=== ABOUT THIS EXERCISE ===
Output the data below only from the line containing "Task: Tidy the" up to and including the line containing "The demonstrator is", exact and with the pictures left out.

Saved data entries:
━━━━━━━━━━

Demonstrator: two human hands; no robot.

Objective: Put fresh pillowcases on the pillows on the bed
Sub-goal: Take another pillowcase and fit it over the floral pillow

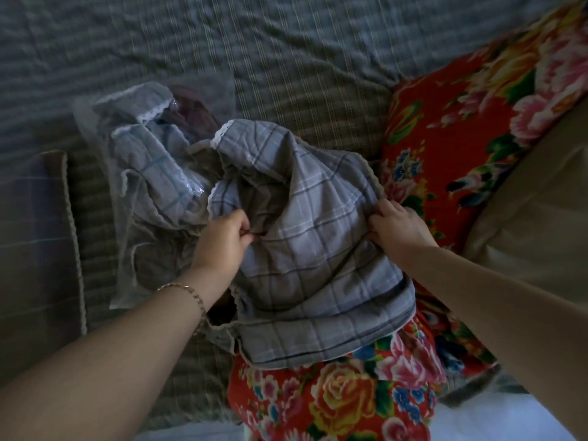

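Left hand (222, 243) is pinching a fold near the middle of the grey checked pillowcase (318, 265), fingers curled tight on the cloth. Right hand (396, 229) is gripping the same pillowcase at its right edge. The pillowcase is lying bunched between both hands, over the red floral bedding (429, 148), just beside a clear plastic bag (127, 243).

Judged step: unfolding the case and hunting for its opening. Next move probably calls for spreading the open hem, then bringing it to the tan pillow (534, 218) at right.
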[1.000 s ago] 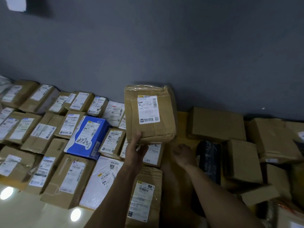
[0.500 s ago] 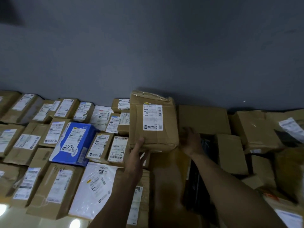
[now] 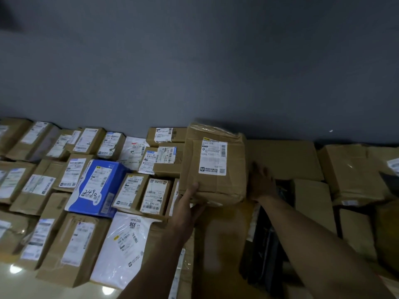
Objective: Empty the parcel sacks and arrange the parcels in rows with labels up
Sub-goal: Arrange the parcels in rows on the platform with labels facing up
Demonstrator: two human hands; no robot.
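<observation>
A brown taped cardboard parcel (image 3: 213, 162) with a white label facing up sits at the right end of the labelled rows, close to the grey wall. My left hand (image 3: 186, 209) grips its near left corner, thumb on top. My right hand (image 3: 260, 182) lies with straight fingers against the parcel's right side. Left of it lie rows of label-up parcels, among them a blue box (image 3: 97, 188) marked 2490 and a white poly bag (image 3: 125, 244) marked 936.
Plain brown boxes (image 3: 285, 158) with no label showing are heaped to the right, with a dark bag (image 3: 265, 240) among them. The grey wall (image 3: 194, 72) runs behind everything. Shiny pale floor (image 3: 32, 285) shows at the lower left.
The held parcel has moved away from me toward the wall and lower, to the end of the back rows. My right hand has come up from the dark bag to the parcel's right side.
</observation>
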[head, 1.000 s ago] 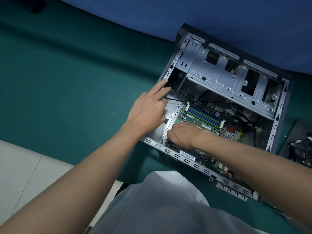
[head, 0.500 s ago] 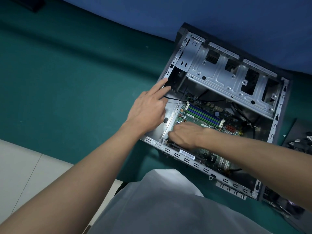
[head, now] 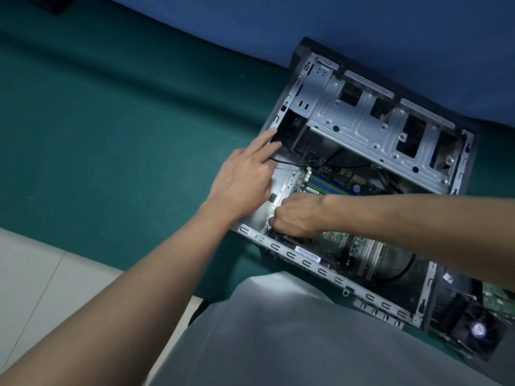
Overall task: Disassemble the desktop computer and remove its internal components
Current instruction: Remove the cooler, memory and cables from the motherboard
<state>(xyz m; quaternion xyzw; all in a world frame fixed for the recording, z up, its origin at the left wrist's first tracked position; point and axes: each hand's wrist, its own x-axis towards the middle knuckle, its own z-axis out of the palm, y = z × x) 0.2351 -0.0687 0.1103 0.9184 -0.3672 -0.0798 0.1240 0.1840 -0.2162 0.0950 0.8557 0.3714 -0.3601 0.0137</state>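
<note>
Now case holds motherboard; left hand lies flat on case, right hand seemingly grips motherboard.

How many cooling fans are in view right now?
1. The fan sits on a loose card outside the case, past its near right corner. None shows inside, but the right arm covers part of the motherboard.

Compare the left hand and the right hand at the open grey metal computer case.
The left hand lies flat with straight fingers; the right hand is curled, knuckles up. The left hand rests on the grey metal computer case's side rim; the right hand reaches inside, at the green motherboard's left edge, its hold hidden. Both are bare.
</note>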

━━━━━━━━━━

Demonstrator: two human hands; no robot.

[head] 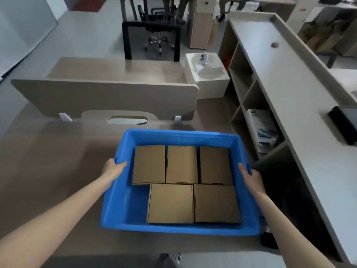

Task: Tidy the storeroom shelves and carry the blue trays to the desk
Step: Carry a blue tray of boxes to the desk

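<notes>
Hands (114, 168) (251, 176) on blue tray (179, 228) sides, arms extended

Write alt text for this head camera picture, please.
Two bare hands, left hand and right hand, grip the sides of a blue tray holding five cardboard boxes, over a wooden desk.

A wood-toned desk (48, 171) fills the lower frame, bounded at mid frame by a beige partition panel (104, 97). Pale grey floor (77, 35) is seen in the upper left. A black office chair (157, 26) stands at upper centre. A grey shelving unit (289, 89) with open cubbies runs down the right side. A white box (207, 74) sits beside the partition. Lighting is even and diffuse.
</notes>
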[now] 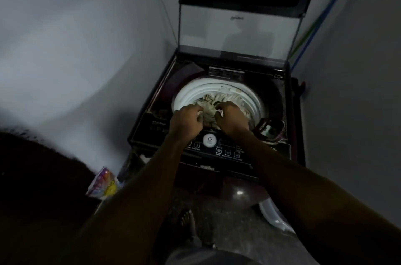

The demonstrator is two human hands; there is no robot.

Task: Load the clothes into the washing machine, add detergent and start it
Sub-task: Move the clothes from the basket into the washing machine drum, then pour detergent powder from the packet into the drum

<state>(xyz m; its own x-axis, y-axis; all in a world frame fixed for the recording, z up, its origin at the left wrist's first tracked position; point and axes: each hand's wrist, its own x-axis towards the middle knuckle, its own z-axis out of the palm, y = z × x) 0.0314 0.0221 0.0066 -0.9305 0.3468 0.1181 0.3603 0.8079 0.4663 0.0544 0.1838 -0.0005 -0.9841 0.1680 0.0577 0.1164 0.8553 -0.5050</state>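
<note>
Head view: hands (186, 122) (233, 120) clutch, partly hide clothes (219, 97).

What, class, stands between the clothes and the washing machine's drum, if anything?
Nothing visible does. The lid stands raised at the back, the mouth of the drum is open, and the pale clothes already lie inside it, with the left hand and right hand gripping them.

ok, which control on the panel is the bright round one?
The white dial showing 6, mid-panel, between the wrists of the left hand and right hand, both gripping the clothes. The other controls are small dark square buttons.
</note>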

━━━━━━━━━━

=== SOLUTION TO THE PROBLEM ===
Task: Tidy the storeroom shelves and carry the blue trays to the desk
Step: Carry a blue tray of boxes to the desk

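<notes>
Hands (114, 168) (251, 176) on blue tray (179, 228) sides, arms extended

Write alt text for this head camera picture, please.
Two bare hands, left hand and right hand, grip the sides of a blue tray holding five cardboard boxes, over a wooden desk.

A wood-toned desk (48, 171) fills the lower frame, bounded at mid frame by a beige partition panel (104, 97). Pale grey floor (77, 35) is seen in the upper left. A black office chair (157, 26) stands at upper centre. A grey shelving unit (289, 89) with open cubbies runs down the right side. A white box (207, 74) sits beside the partition. Lighting is even and diffuse.
</notes>
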[now] 

The demonstrator is two human hands; there is no robot.

The output requires no further additions.